/apifier

Apifier is a very simple HTML parser written in Python based on CSS selectors

Primary LanguageHTMLGNU Lesser General Public License v3.0LGPL-3.0

Apifier

Apifier is a very simple HTML parser written in Python.

It aims to parse HTML document in a declarative way using css selectors. Its main purpose is to parse tabular and/or paginated data.

Install

Apifier is available for python 3

Build Status

pip install apifier

Example

Getting all comments from an article at "LeFigaro.fr"

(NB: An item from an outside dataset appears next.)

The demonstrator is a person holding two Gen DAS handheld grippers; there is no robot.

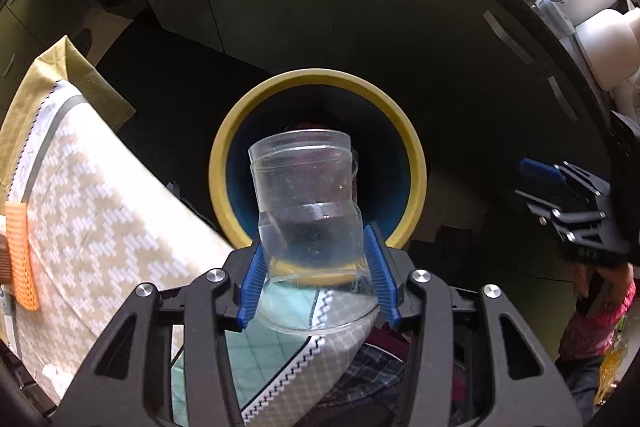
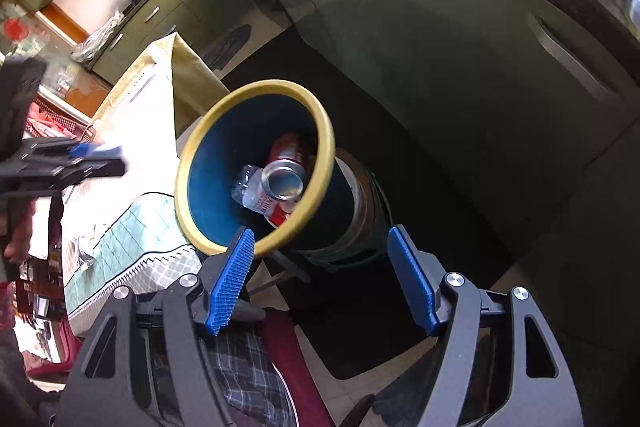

from apifier import Apifier

config = {
    "name": "FigaroBot article comments",
    "encoding": "latin-1",
    "url": "http://www.lefigaro.fr/politique/le-scan/2016/07/21/25001-20160721ARTFIG00062-attentat-de-nice-la-droite-demande-une-enquete-independante.php",
    "foreach": "#fig-pagination-nav > li > a",
    "context": "page",
    "prefix": ""#reagir > div > div > div.fig-col.fig-col--comments > div:nth-child(3) > ul > li > article >",
    "description": {
        "author": "div.fig-comment-header a",
        "comment": "div.fig-comment-msg p"
    }
}

api = Apifier(config=config)
data = api.load()

Config

  • name : name of the current configuration
  • encoding : is the encoding the page is using, data will be converted from this encoding to utf-8 for sanity
  • url : page url, first page in case of paginated data
  • foreach : css selector for the pagination links int this example pagination looks like :
    <ul id="fig-pagination-nav">
      <li class="fig-pagination-current"><a href="…"> 1 </a></li>
      <li><a href="…"> 2 </a></li>
      <li><a href="…"> 3 </a></li>
    </ul>
    
  • context : each data will be associated with a special variable named after the content of the pagination link in this case, this content is just the page number, but the pagination mechanism can be used for othher purpose like categories
  • prefix : descriptors will be prefixed by this option
  • description : descriptor for content to parse, in this example, comment content and author name.

The result looks like this :

    data =
    [
        {'comment': "…", 'author': '…', 'page': '1'}, etc
    ]